This past week's episode of The Flash, "Memorabilia," provided a glimpse into the DCTV series' possible future, as Barry Allen and Iris West-Allen visited the Flash Museum through a telepathic link with their daughter Nora's subconscious. Among the countless Easter eggs and potential hints about the CW series' upcoming storylines was a recording of Central City Police Captain David Singh name-dropping a previously unseen villain: Red Death.
First created by Scott Snyder and Greg Capullo in 2017's Dark Nights: Metal #1, the evil speedster was one of the Dark Multiverse Batmen who joined forces with the Batman Who Laughs in his invasion of the main DC Universe. The character's background was elaborated on in the tie-in issue Batman: The Red Death #1 by Joshua Williamson and Carmine Di Giandomenico.
The one-shot special told the origins of the Bruce Wayne of Earth-52, who was driven to more extreme crime-fighting methods after losing several allies in his ongoing war on crime. After the Barry Allen of this alternate world refused to give him the Speed Force, this version of Batman incapacitated the Flash with his rogues' arsenal of weapons and outfitted the Batmobile with the Cosmic Treadmill to plunge both men into the Speed Force, fusing them together and creating the evil Red Death.
Based on the Singh's comments on the CW series, the Red Death certainly exists in some capacity in the DCTV Multiverse. The name-drop could be the Arrowverse's way of circumventing DC's restriction on physically including Bruce Wayne in the shared televised universe. While previous comments from Oliver Queen on Arrow and this season's Arrowverse crossover event, "Elseworlds," confirmed that Bruce Wayne exists in the Arrowverse, the producers of the various CW series were not permitted to actually include the character in their programming, perhaps in a move to avoid confusion and direct comparison with DC Universe's Titans, where a different version of the character appears in the periphery.
With the concept of a multiverse having been firmly established by the second season of The Flash and expanded on in "Elseworlds," the idea of an alternate version of Barry Allen and Bruce Wayne would not be a surprising inclusion for DCTV series moving forward.
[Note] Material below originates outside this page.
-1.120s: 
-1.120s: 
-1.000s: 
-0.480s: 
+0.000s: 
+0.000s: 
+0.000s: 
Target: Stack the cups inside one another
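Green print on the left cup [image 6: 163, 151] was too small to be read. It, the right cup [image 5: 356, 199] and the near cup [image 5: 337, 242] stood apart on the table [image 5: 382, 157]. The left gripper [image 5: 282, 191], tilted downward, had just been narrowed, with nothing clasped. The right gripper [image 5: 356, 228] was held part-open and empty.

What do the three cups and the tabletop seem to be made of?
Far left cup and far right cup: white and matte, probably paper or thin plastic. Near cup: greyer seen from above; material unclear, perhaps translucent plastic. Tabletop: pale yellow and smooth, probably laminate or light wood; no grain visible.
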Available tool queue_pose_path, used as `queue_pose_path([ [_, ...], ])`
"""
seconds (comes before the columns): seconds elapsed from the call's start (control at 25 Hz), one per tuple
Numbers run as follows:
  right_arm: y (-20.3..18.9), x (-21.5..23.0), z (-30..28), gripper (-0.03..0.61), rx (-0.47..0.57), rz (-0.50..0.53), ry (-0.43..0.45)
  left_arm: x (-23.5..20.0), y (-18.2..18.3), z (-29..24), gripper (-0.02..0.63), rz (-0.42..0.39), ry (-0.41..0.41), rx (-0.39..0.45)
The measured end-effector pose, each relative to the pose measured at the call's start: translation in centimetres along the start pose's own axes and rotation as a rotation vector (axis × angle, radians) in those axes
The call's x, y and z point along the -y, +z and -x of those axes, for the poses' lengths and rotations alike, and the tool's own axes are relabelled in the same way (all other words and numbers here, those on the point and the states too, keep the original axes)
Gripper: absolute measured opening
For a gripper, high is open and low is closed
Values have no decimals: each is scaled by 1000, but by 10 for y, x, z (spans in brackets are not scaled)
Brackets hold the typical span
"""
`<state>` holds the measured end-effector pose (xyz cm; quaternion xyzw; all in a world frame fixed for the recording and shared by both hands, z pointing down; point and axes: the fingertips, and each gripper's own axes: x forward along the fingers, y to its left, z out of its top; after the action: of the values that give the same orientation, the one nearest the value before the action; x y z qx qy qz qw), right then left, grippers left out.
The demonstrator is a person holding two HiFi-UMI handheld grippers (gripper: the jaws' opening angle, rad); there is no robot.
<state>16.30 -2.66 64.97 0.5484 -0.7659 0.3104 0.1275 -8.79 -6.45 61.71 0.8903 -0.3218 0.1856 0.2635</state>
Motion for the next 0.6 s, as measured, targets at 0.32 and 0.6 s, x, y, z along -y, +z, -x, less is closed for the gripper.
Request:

With his mashup design and dual personas, the character would not be instantly recognizable as a traditional Batman and may circumvent restrictions while providing audiences with the first on-screen Arrowverse incarnation of Bruce Wayne, albeit from the Dark Multiverse.
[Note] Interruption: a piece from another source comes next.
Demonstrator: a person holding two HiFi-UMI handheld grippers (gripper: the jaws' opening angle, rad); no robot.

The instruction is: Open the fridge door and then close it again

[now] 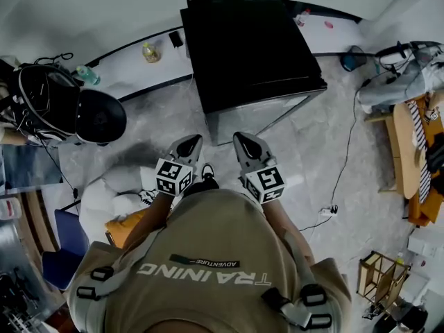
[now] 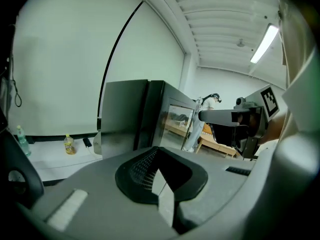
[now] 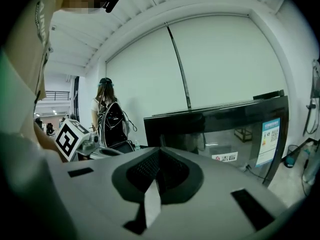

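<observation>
A low black fridge stands on the floor straight ahead, its reflective front door facing me and lying flush with the body. My left gripper and right gripper are held side by side just short of the door, neither touching it. Both are shut with nothing between the jaws. In the left gripper view the fridge stands beyond the shut left gripper, and the right gripper's marker cube shows at the right. The right gripper view has the door close behind the shut right gripper.
A black backpack and helmet lie at the left. Two bottles stand by the wall. A white bag sits near my left foot. A cable with a power strip crosses the floor at the right, beside a wooden table. A person with a backpack stands off to the left.
</observation>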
Additionally, it would present Barry and Team Flash with a new evil speedster as their main nemesis for the first time since Season 3. After utilizing speedsters as primary antagonists for its first three seasons, the popular DCTV series has actively changed things up for its fourth and fifth seasons, with the Thinker and Cicada serving as their respective season's central villains.
The Red Death would be a multifaceted threat from the Dark Multiverse, one that possesses both access to the Speed Force and Bruce Wayne's brilliant, tactical mind. Eobard Thawne may have been a professor in his own time, but Bruce Wayne is one of the most accomplished strategists in the DC Universe. Crossed over the moral line into outright villainy and with super-speed, the Red Death would be the greatest threat Team Flash has ever known.
Finally, while Season 2's Zoom introduced the concept of the multiverse and Season 3's Savitar introduced the concept of divergent futures, the Red Death would introduce the concept of the Dark Multiverse to the entire Arrowverse, potentially building up new threats for all of The Flash's counterpart series, including Arrow, Supergirl and Legends of Tomorrow. There is more than one evil Batman lurking in the inverted multiverse, each heralding an apocalyptic invasion that could bring the various DCTV series together for another crossover-level event.
The Flash has a history of teasing upcoming storylines in passing lines of dialogue, be it Reverse-Flash finding Jay Garrick's hat in the Season 1 finale or time-traveling villain Abra Kadabra briefly mentioning the Thinker in Season 3. While Singh's reference to the Red Death may be little more than another Easter egg for DC Comics fans, the series casually hinting at its own future is certainly not unprecedented. And in actually bringing the Red Death into future seasons, the CW may have just found an innovative way to also solve its Batman problem.
Airing Tuesdays at 8 p.m. ET/PT on The CW, The Flash stars Grant Gustin, Candice Patton, Carlos Valdes, Danielle Panabaker, Tom Cavanaugh, Jesse L. Martin, Danielle Nicolet, Hartley Sawyer and Jessica Parker Kennedy.